Information is the most valuable asset, which is why everyone is recognising the importance of data in business and the economy. But our heavy reliance on information to make decisions requires an understanding of how to protect it.
With increasing data causing new cyber threats to surface daily, data practitioners who are utilising preventative technologies to bridge the security gap are at a competitive advantage when it comes to gaining the trust of their clients. Digital innovation enabled by data and analytics has taken the world by storm and is present in our everyday lives, even on our wrists. With wearable technology and mobile devices collecting a vast amount of information about us, it’s no surprise that security and privacy have become primary concerns.
“The sophistication, ferocity, and scope of attacks have also increased. We’ve moved beyond merely defending against criminals. We’re now fighting back against nation states, organised crime, and a troubling new trend: criminal organisations hacking on behalf of rogue nations.” – TechRepublic
To combat this threat, the use of analytics and machine learning are really adding value to businesses looking to build up their defences.
“Big Data and analytics is showing promise with improving cyber security. 90% of respondents from MeriTalk’s new U.S. government survey said they’ve seen a decline in security breaches.” – SentinelOne.
DETECTING & PREVENTING CYBER THREATS
“It’s data that’s getting stolen, but it’s also data that can come to the rescue. You just have to know how to use it in the right way.” – Susan O’Brien: Vice President of Marketing at Datameer.
According to the 2016 Big Data Cybersecurity Analytics Research Report, 72 percent of respondents said that Big Data Analytics played an important role in detecting advanced cyber threats.
Here’s some examples of how businesses can use Big Data Analytics to detect and prevent cyber attacks.
#1 – USING HISTORICAL DATA
With worldwide data reaching unprecedented levels, new cyber threats are emerging daily. To combat this, an article in CSO discusses the benefits of using historical data to identify potential cyber attacks while also predicting future events.
“Using this historical data, you can create statistical baselines to identify what is ‘normal’. You will then be able to determine when the data deviates from the norm. This historical data can also create new possibilities for predictive models, statistical models, and machine learning.”
#2 – MONITORING EMPLOYEE ACTIVITY
“Employing a system monitoring program where the HR person or compliance officer can replay the behavior of an insider is invaluable.” – Kevin Prince: CEO of StratoZen.
Frequent news headlines about “inside jobs” involving data hacks and leaking of information make it hard to ignore the fact that employee-related breaches are on the rise.
By ensuring that access to sensitive information is limited only to the relevant employees, and appropriate policies and procedures are put in place to protect and monitor the use of information, organisations can prevent security breaches by staff.
“Unauthorised access is when staffers use applications to view files or change data they should not be able to touch. This usually requires another employee, such as a system administrator, to be lax with system access controls. Data theft or destruction can follow.” – Justin Kapahi: Vice President of Solutions & Security at External IT.
#3 – EDUCATING YOUR TEAM
Although it’s crucial to take the right security measures, educating your team on how to recognise potential threats is just as important. Cyber criminals are targeting employees in many ways including text, email, phone calls, fake websites and dangerous links that could give hackers possession of an organisation’s most confidential information.
“Hackers routinely target workers who are dangerously oblivious to proper cybersecurity practices. Managers who care about protecting their clients, their firms and themselves must prioritize educating employees of all levels on how breaches occur.” – Tech Center.
#4 – DEPLOYING AN INTRUSION DETECTION SYSTEM
Data encryption, multi-factor authentication and firewalls are all common security measures, but another important precaution to take is deploying an Intrusion Detection System (IDS).
“IDS provides an umbrella to the network by monitoring all traffic on specific segments that may contain malicious traffic or have mal-intent. The sole function of a network-based IDS is to monitor the traffic of that network.” – TechTarget.
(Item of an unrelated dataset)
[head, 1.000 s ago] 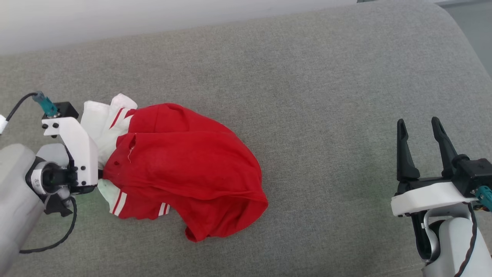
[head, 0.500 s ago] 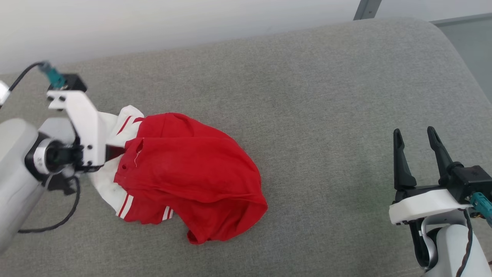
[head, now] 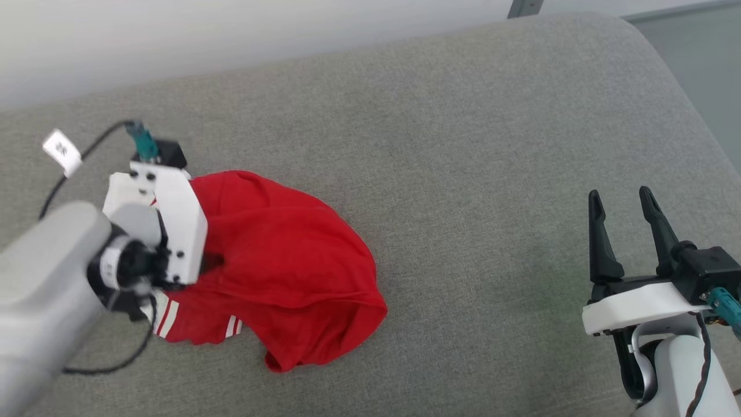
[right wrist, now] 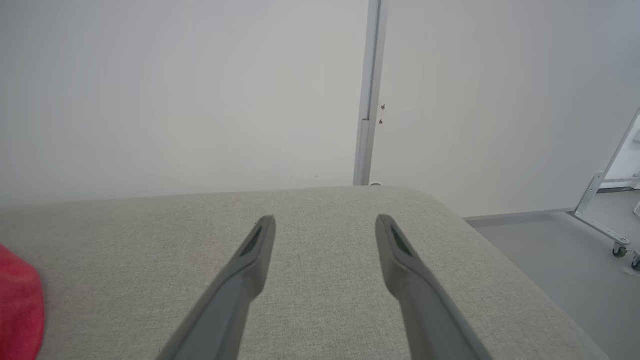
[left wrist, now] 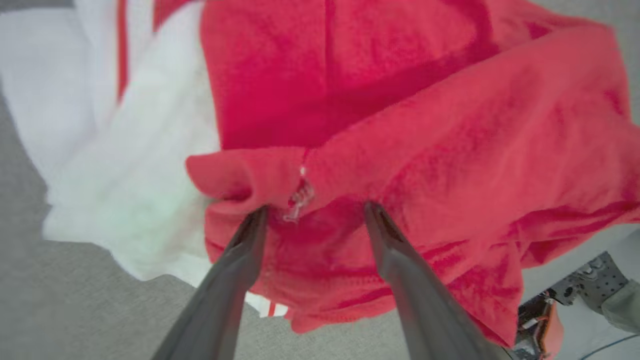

When deploying an Intrusion Detection System, It’s important to understand the requirements of your business in order to select the one most suitable one for the company’s infrastructure.
“Intrusion detection and prevention should be used for all mission-critical systems and systems that are accessible via the Internet, such as Web servers, e-mail systems, servers that house customer or employee data, active directory server, or other systems that are deemed mission critical.” – IT Business Edge.